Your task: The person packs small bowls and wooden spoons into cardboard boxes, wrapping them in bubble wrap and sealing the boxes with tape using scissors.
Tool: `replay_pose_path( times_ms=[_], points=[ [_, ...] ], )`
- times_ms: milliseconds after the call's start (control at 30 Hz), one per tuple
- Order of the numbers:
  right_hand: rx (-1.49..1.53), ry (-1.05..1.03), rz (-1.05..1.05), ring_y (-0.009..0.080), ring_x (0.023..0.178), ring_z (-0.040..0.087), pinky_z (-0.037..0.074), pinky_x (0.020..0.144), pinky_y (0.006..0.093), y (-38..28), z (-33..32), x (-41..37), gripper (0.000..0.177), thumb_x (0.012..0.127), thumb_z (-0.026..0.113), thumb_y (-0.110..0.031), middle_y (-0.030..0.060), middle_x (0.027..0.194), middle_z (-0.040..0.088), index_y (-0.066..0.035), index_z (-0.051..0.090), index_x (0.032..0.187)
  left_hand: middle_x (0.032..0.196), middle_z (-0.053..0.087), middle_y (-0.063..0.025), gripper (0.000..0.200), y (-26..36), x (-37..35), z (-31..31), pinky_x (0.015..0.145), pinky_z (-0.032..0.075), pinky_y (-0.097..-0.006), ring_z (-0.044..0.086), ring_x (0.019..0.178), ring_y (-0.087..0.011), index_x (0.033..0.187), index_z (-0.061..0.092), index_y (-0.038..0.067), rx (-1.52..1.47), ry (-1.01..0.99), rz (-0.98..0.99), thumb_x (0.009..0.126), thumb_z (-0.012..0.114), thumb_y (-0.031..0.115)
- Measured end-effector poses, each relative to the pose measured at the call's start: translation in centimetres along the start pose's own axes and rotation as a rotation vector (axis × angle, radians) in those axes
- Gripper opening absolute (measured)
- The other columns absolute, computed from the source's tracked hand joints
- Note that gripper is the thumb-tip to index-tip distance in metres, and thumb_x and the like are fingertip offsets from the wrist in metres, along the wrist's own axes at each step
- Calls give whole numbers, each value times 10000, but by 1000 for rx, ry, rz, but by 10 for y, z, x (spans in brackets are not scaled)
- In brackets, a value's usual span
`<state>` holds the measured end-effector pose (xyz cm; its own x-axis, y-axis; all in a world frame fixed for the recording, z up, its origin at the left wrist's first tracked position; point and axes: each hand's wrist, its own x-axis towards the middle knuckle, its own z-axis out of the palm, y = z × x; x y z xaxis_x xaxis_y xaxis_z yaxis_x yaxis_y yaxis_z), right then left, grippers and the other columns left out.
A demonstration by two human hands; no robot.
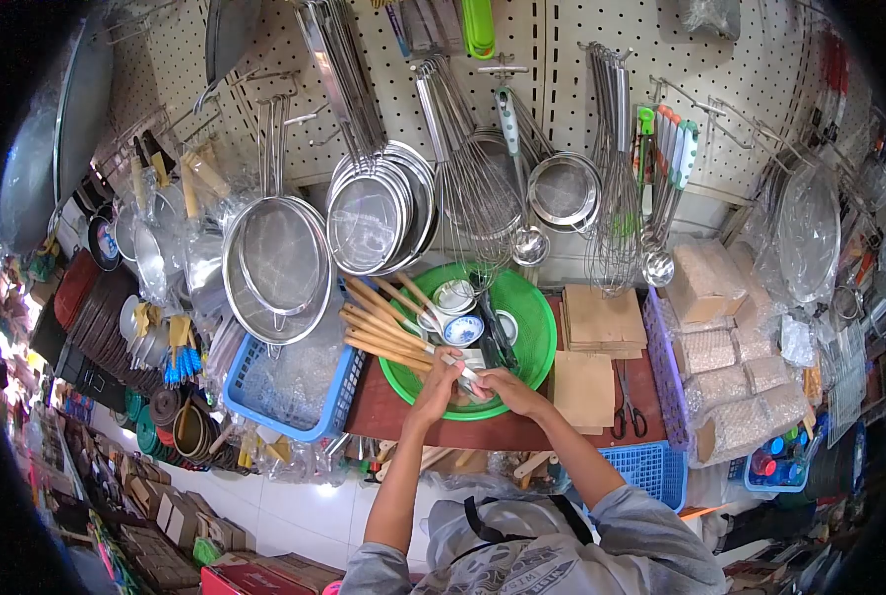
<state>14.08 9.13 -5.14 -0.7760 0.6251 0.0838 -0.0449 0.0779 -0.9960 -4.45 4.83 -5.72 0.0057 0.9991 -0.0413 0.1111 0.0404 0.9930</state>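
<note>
Over the front of a green plastic basket [545, 362], both hands meet on a narrow white object [470, 376] whose kind I cannot make out. My left hand [441, 382] has its fingers closed around the left end. From the other side, my right hand [504, 390] closes on the same object, its fingers partly hidden. Several wooden-handled utensils [381, 342] lean over the basket's left rim, close to my left hand. Behind the hands, small patterned bowls [464, 329] sit in the basket beside black packaged items [498, 332].
Brown cardboard pieces [582, 389] and scissors [629, 405] lie right of the basket. A blue basket [294, 397] stands left, a purple one [666, 382] right with bubble-wrapped boxes [751, 387]. Strainers [279, 258], whisks [473, 178] and ladles [658, 268] hang low on the pegboard [552, 89].
</note>
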Motion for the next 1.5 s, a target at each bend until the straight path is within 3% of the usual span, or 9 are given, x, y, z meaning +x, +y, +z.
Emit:
replay_pose_path(
  times_ms=[500,600,700,800,1000,1133,1300,1433,1500],
  points=[
    [84,-37,-44,100,725,448,368,683,254,-13,1,-6,249,883,446,-223,-1,776,506,-22,591,896,871,538,-46,355,3,1,1,671,429,-265,490,734,-129,1110,483,77,-78,34,-32,999,397,403],
    [164,11,-123,85,789,499,410,725,244,-18,6,-7,172,880,550,-147,2,815,532,-13,599,977,846,528,-25,374,-9,6,1,654,413,-264,481,722,-118,1052,512,73,-193,-9,4,1015,367,415],
    [282,228,-134,88,866,573,459,802,263,-31,19,-11,124,856,605,-39,3,848,587,-27,622,978,816,520,-3,397,-20,10,0,635,394,-256,470,705,-106,1027,525,76,-199,-1,-15,1027,339,427],
    [96,357,-189,91,859,579,464,805,266,-38,24,-13,192,847,654,-41,10,899,614,-40,635,1038,775,594,-34,470,-29,14,-2,583,442,-247,544,643,-107,1068,535,81,-222,4,2,1035,285,477],
    [-788,371,-434,165,798,598,490,737,266,-73,15,-27,291,774,755,-145,26,861,671,-111,712,1059,783,482,-4,423,-10,3,0,610,374,-263,439,683,-101,1001,534,61,-199,-11,16,1032,327,429],
    [-994,435,-366,161,789,595,505,719,293,-96,29,-43,200,745,768,-203,-14,816,674,-146,755,937,772,481,-27,386,-1,-3,-1,577,364,-284,436,669,-111,1002,532,48,-47,-16,207,1023,370,397],
    [-1285,497,-486,131,784,611,534,681,278,-124,58,-51,142,718,767,-190,-59,805,690,-176,769,859,716,470,-21,370,-5,-6,3,528,322,-285,418,612,-112,997,530,46,-64,121,499,971,482,412],
    [-1396,538,-502,116,835,601,508,695,288,-125,75,-61,195,713,740,-198,-87,804,660,-217,764,906,644,456,-7,384,18,-25,0,515,315,-305,399,547,-146,997,528,51,-75,103,499,911,580,421],
    [-1450,568,-499,113,816,617,526,679,279,-132,83,-67,137,704,759,-193,-78,803,681,-200,762,841,628,487,-24,385,21,-30,0,516,343,-326,432,530,-177,1005,532,54,-27,110,485,890,616,411]
  ],
)
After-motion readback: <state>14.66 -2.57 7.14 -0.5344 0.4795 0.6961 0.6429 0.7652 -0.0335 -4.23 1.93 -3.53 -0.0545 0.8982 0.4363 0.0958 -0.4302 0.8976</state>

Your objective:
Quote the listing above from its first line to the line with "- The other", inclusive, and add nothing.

Answer to this exercise:
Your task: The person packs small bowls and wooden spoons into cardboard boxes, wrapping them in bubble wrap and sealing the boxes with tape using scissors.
Tool: `replay_pose_path( times_ms=[_], points=[ [_, ...] ], )`
- times_ms: milliseconds after the call's start (control at 30 Hz), one per tuple
- Order of the numbers:
  right_hand: rx (-1.49..1.53), ry (-1.05..1.03), rz (-1.05..1.05), ring_y (-0.009..0.080), ring_x (0.023..0.178), ring_z (-0.040..0.087), pinky_z (-0.037..0.074), pinky_x (0.020..0.144), pinky_y (0.006..0.093), y (-38..28), z (-33..32), x (-41..37), gripper (0.000..0.177), thumb_x (0.012..0.127), thumb_z (-0.026..0.113), thumb_y (-0.110..0.031), middle_y (-0.030..0.060), middle_x (0.027..0.194), middle_z (-0.040..0.088), index_y (-0.066..0.035), index_z (-0.051..0.090), index_x (0.032..0.187)
  left_hand: middle_x (0.032..0.196), middle_z (-0.053..0.087), middle_y (-0.063..0.025), gripper (0.000..0.200), y (-26..36), x (-37..35), z (-31..31), pinky_x (0.015..0.145), pinky_z (-0.032..0.075), pinky_y (-0.097..-0.006), ring_z (-0.044..0.086), ring_x (0.019..0.178), ring_y (-0.087..0.011), index_x (0.033..0.187), index_z (-0.061..0.092), index_y (-0.038..0.067), rx (-1.52..1.47), ry (-1.01..0.99), rz (-0.98..0.99), thumb_x (0.009..0.126), thumb_z (-0.012..0.114), thumb_y (-0.031..0.115)
- Measured end-effector poses, each relative to the pose measured at the call's start: translation in centimetres along the start pose's own axes and rotation as a rotation vector (axis × angle, radians) in those axes
- Gripper opening absolute (measured)
- The other columns absolute, computed from the source's tracked hand joints

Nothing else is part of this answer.